Ele faleceu em junho de 2019 aos 83 anos como Arcebispo Emérito da Arquidiocese de Porto Velho (RO), mas sua história de luta se tornou robusta no estado vizinho, o Acre, onde desenvolveu um projeto em defesa das causas populares da Amazônia.
Os documentos obtidos pelo blog recentemente, provam que os passos de Dom Moacyr Grechi foram monitorados na ditadura que se sucedeu ao golpe que completa hoje 56 anos.
Seus observadores o classificavam como ‘avançado’ nos muitos relatórios encaminhados ao Serviço Nacional de Informação, o SNI, criado para investigar quem se opusesse ao regime.
E Dom Moacyr era mesmo um homem com visão ampliada de sociedade ideal, destinado a transformar, romper a injusta e cruel ordem estabelecida.
Tão logo se tornou bispo em 1986, enfiou na cabeça e no coração a missão de lutar pelos que mais precisam, os invisibilizados e os perseguidos. Ele abriu e nunca fechou os braços aos indígenas, seringueiros, trabalhadores rurais e sem terra, principais alvos dos conflitos agrários na região.
Para Dom Moacyr, só era possível melhorar a vida de todos combatendo a injustiça e o campo e a floresta, precisavam de voz. Da sua voz.
Assim foi pensada a Comissão Pastoral da Terra – CPT e o Conselho Indigenista Missionário – CIMI, que segundo os militares, funcionavam como apoio aos ideais de aparelhos subversivos em resistência ao regime.
Ao detalhar como ocorreu um encontro da CPT em 1975 em Goiânia, o agente foi taxativo:
“Os objetivos, resumidamente são…. identificar lideranças e agrupá-las, fazendo com que os grupos se interligam e, com autonomia, cheguem a ações de pressão para modificar a realidade”.
A CPT fez isso mesmo, se impôs como presença solidária para ajudar na organização e orientação, estimulando os povos da terra na luta por seus direitos.
Os documentos de apoio aos militares para reprimir a CPT eram anexados aos relatórios.
Os registros das reuniões do CIMI eram descritos da mesma forma, com riqueza de detalhes e intensa preocupação com o enfrentamento ao governo proposto por esses movimentos da igreja católica.
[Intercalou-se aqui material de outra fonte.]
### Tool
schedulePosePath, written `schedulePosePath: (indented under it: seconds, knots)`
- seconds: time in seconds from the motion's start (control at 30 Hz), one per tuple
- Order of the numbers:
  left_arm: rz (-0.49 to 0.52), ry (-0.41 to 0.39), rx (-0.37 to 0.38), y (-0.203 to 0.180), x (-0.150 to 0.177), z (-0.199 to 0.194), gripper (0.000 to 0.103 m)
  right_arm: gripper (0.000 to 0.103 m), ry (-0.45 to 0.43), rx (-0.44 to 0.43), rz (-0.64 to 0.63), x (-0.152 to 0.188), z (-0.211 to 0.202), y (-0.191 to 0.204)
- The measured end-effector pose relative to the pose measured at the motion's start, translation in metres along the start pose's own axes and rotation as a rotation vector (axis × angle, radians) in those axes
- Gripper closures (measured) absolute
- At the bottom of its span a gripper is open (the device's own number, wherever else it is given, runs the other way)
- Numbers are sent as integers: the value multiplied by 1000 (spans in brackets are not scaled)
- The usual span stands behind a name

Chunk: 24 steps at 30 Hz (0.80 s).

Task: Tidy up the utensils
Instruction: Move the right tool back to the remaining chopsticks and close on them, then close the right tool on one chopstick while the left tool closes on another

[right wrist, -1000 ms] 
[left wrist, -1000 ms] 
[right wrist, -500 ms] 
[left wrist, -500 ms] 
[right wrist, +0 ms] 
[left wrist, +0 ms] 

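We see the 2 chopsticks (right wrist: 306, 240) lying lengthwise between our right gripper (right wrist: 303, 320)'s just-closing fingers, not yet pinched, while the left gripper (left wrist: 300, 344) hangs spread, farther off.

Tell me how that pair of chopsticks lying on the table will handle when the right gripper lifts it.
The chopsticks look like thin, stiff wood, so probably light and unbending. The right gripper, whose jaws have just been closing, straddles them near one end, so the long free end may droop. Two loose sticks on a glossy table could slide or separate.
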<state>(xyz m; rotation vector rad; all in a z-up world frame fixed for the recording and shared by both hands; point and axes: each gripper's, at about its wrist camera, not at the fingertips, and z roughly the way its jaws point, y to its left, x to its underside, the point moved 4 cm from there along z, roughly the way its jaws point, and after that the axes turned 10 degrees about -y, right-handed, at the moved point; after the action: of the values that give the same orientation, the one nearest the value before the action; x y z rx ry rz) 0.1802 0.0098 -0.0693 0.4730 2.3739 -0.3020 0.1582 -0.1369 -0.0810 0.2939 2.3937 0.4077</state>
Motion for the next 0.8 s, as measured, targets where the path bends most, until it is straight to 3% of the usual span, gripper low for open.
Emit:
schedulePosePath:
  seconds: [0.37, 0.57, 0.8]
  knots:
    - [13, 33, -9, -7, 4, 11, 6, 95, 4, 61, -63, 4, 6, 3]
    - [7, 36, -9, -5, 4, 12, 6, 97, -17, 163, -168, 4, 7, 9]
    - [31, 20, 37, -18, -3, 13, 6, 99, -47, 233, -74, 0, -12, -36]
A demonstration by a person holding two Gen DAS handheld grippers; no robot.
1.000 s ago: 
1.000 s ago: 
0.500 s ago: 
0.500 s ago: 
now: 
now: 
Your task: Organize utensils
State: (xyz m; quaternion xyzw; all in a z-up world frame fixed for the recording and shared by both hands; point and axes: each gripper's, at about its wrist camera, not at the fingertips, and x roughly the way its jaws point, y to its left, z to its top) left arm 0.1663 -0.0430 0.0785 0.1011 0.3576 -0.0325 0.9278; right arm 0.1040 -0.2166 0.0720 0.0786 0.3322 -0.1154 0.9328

Há vários relatórios com o Boletim ‘Nós Irmãos’, da Prelazia do Acre e Purus, com mensagens inspiradoras de Dom Moacyr.
A capa da edição de novembro de 1980 trouxe um coturno militar esmagando indígenas. Um retrato fiel da realidade naquela época e que, infelizmente, convém ao atual momento e governo.
Na guerra entre fuzis e flechas, tombaram milhares de indígenas. Uma guerra com desigualdade de armas que segue provocando a matança dos povos da floresta.
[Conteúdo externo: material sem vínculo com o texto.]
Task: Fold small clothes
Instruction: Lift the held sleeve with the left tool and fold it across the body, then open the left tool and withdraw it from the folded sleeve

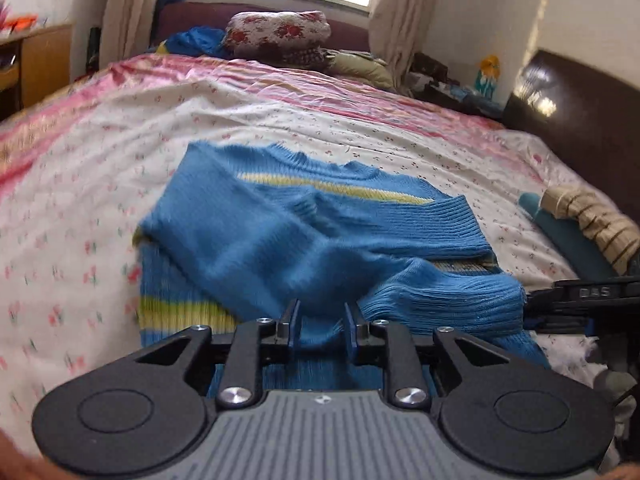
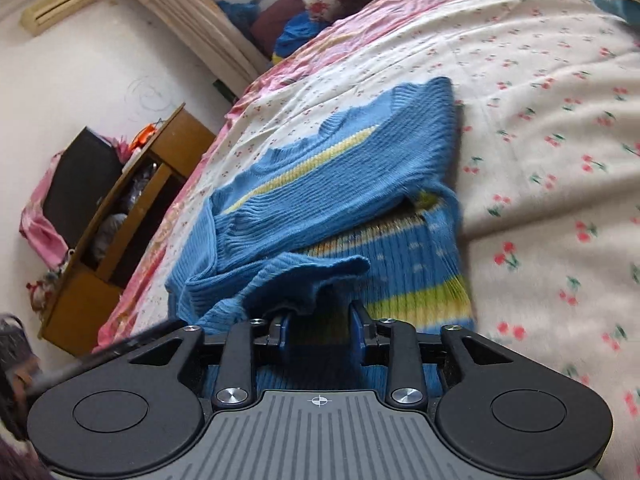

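A blue ribbed-knit sweater with yellow stripes lies rumpled on the bed, whose sheet is soft cotton with a small cherry print; a sleeve is folded across the body. The left tongs stand parted, knit bunched between the blue pads; the right tongs are likewise released (a cuff drapes over the left pad, hiding its tip). The hem is cut off beneath both tools; motion blurs the knit.

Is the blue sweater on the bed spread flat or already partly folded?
Partly folded. The blue sweater has both sleeves laid across its body, and its striped hem lies uncovered on the bed.
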### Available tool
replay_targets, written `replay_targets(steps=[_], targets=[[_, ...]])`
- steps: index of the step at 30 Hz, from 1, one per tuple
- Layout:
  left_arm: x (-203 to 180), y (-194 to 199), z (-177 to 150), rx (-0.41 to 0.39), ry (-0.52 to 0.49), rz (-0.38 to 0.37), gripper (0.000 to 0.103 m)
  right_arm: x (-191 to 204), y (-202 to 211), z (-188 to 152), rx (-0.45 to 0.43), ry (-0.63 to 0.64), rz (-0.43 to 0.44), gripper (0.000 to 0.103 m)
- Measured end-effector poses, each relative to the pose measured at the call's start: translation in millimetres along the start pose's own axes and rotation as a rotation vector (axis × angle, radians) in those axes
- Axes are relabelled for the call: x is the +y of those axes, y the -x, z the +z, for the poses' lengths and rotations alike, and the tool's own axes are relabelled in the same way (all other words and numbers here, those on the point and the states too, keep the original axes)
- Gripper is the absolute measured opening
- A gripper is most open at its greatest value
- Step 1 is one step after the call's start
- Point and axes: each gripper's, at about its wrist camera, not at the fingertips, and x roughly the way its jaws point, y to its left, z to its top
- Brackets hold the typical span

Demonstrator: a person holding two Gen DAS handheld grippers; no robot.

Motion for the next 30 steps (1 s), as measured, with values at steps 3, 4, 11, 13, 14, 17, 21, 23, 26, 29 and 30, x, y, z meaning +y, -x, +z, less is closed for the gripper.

Os militares viam como ‘ameaça vermelha’ todos que estimulassem o pensar e agir, o revolucionar.
Mas, era amor incondicional ao próximo o que Dom Moacyr tinha e deu.
Ele abraçou a luta pela justiça social por seu compromisso cristão.
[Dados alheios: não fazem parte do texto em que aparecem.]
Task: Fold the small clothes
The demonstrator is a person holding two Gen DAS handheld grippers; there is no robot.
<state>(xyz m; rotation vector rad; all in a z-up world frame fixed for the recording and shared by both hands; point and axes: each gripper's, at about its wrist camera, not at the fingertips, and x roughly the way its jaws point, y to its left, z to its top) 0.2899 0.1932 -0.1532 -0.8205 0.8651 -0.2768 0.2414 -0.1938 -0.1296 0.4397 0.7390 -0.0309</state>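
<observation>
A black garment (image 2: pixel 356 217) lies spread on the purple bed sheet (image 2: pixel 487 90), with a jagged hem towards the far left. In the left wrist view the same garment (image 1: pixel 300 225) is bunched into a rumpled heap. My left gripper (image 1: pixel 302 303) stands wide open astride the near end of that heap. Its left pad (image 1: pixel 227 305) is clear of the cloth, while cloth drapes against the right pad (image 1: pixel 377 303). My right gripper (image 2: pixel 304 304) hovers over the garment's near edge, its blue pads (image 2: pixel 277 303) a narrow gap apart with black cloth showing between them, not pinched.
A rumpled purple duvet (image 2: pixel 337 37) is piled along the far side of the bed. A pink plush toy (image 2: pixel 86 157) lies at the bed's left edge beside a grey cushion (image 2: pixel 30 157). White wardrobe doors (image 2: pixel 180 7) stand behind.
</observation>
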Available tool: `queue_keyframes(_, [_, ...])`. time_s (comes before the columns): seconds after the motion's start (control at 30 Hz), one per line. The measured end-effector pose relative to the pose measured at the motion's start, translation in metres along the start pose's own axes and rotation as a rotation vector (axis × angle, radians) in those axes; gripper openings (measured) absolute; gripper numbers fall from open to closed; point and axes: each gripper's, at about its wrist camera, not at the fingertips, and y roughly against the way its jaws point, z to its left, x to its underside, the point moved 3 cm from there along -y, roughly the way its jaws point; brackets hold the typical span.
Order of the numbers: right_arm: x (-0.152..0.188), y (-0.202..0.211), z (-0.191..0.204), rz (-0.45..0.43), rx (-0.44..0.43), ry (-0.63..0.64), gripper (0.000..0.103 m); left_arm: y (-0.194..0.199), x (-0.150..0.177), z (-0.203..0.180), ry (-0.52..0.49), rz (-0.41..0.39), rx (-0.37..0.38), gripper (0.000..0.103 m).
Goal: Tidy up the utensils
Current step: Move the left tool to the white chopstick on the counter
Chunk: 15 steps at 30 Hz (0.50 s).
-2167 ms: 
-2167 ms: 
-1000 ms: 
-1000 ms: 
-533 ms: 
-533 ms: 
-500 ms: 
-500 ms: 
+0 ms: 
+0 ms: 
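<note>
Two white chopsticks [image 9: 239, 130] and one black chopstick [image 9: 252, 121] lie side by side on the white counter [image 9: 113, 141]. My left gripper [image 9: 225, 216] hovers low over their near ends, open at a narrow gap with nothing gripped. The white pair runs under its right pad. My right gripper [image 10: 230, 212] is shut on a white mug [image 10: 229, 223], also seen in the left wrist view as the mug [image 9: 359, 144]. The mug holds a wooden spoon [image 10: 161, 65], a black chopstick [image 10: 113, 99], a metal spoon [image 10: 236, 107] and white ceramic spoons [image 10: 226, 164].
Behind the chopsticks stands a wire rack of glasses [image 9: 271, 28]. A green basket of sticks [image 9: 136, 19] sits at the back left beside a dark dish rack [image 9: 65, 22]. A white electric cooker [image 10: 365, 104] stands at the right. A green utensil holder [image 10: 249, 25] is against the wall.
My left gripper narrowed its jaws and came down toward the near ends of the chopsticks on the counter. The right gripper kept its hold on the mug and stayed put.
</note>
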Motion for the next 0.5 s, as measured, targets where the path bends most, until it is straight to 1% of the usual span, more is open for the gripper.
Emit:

Em carta ao presidente da Fundação Nacional do Índio, o então bispo escreveu:
“Fazemos um apelo no sentido de que se instrua o sr. José Porfírio de Carvalho a fim de que cesse suas interferências no trabalho de evangelização da Prelazia, O Sr. sabe que, no Acre, não existem áreas indígenas ainda demarcadas e, portanto, não é justo impedir que nossos missionários, como aconteceu recentemente com o Padre Paulino Baldassari, prossigam com suas desobrigas ao longo dos rios e seringais, como viemos fazendo desde a metade do século. De nossa parte, continuamos com as mesmas disposições de continuar servindo à causa indígena naquilo que a Igreja e Jesus Cristo pedem de nós e o Estatuto do Índio previ, esperando que a proibição que nos foi imposta seja revista e brevemente suspensa e que os entendimentos sejam retomados, sem ressentimentos, para o bem dos povos indígenas desta região.”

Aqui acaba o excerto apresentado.